YouTube will ALWAYS re-render your upload. So to an extent, you should upload in the best quality you can afford. The limits aren’t crazy… YouTube (last I checked) will take up to 2GB of upload, and unless you have a Director’s Account (which is no longer available, but if, like me, you applied long ago, you still have this), you are limited to clips of 10min or less.
YouTube will handle many formats, but it’s pretty AVC friendly. For anything online, you want progressive video if you have it. Knowing the limited bandwidth, I tend to render to 24p or 30p, depending on how it was shot. For 720p, I usually render AVC at 6Mb/s… YouTube’s 720p runs around 2Mb/s, so you may not get much better video with a higher bitrate, but it depends on the material.
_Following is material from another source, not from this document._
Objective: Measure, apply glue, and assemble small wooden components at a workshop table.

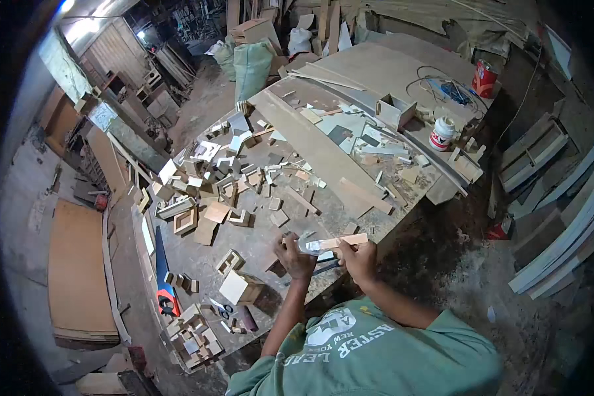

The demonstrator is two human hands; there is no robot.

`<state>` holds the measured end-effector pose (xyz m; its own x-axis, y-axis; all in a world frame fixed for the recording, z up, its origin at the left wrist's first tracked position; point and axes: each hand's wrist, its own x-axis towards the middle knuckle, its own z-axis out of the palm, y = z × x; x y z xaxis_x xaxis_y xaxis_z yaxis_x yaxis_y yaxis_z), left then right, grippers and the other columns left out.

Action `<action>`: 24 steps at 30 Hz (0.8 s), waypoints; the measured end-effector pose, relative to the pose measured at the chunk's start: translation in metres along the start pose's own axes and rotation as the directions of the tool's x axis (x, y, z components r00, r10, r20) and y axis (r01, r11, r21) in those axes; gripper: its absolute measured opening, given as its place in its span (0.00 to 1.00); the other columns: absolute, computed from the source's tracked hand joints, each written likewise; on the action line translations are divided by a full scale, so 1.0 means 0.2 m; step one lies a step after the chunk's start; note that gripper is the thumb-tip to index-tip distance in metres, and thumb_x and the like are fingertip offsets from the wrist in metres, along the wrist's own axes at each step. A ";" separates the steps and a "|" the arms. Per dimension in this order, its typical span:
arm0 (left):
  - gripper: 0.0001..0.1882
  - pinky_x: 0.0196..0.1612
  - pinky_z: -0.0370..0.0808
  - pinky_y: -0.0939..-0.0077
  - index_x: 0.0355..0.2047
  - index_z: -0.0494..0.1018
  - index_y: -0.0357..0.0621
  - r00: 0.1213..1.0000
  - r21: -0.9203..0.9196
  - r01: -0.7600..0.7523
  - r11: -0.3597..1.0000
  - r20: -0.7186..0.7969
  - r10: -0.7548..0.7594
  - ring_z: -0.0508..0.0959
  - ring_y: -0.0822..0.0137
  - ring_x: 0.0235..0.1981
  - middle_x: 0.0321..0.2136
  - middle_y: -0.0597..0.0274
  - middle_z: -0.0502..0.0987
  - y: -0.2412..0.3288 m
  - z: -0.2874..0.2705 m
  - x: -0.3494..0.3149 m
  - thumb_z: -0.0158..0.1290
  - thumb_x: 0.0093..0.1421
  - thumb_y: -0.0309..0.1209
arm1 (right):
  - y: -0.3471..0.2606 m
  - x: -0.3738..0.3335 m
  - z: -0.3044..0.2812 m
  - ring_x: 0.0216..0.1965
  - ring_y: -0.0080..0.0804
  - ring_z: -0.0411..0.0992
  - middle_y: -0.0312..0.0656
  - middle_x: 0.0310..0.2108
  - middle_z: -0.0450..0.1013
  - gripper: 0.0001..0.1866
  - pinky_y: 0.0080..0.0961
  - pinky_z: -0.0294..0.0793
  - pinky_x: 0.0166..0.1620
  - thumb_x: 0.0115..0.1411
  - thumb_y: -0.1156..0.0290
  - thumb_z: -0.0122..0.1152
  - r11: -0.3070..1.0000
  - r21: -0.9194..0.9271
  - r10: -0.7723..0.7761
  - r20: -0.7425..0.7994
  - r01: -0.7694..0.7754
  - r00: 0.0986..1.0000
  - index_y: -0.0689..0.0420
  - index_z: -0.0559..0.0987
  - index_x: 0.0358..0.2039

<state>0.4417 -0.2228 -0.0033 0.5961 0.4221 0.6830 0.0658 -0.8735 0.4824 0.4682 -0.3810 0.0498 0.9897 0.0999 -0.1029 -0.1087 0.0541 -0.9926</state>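
Note:
In my right hand [359, 261] is a flat strip of light wood [342, 241], gripped near its right end. The strip's left end reaches a small, pale see-through container [306, 245] with something white in or on it. My left hand [297, 257] has its fingers closed around this container; its exact kind is too small to tell. Both hands are over the near edge of the worktable [340, 285]. Left of my left forearm stands a block-shaped wooden box [241, 288], and a small wooden frame [230, 262] sits just behind it.
Many wood offcuts and small box parts [228, 191] cover the table's left side. A handsaw [164, 270] and scissors [222, 307] lie at the left. Long boards [310, 135], a white bottle [442, 134], a red can [484, 79] and tangled cable [455, 89] occupy the far right.

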 end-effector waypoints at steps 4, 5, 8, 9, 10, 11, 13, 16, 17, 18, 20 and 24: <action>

I did a couple of 1080p uploads last summer that passed whatever test YouTube does to give you 1080p back… these were encoded at 20Mb/s using the MainConcept VBR encoder (the Sony encoder doesn’t do VBR and doesn’t do 20Mb/s). They looked pretty good for YouTube, but once you get to 1080p, YouTube is generating a video rate many clients can’t stream (even when you have 10-12Mb/s service, you may not have a clear path to YouTube’s servers that can maintain 6Mb/s or whatever they’re running for their version of 1080p).